• **What the task asks**
Please give back, word for word, only the lines starting at the one containing "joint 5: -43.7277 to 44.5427" and ending at the one containing "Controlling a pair" within the material below.

• **Supplied data**
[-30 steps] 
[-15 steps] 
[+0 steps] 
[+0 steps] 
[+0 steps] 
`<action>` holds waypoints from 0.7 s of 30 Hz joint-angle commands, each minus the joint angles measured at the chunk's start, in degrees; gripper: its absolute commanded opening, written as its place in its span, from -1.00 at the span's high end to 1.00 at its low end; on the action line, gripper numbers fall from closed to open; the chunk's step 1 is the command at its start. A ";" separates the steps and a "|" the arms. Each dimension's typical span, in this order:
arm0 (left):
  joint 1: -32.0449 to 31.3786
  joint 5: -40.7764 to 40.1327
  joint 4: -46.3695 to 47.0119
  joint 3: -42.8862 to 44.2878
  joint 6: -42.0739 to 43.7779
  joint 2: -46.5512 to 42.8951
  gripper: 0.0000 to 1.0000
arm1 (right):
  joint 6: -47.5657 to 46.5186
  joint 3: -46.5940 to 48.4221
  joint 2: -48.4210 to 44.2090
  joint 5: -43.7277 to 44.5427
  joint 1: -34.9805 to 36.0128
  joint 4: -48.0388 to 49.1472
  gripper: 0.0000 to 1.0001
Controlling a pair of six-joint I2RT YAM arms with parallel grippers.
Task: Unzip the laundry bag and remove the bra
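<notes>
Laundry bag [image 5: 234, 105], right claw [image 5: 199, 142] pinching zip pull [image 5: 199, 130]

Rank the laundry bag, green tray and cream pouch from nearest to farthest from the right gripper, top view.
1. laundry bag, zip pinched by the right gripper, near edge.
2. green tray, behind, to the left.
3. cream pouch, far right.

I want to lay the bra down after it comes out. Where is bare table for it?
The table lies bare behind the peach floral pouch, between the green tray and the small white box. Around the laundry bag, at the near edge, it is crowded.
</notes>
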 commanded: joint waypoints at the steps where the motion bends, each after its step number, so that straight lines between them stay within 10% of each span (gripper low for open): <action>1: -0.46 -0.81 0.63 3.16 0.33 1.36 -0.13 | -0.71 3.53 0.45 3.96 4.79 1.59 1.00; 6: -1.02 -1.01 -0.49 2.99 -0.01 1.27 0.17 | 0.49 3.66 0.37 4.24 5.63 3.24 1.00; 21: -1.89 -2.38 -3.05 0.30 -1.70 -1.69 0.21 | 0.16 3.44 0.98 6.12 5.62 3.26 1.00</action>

• **Answer for the task**
  joint 5: -43.7277 to 44.5427
  joint 1: -34.9805 to 36.0128
  joint 4: -48.0388 to 49.1472
  gripper: 0.0000 to 1.0001
Controlling a pair of six-joint I2RT YAM arms with parallel grippers.

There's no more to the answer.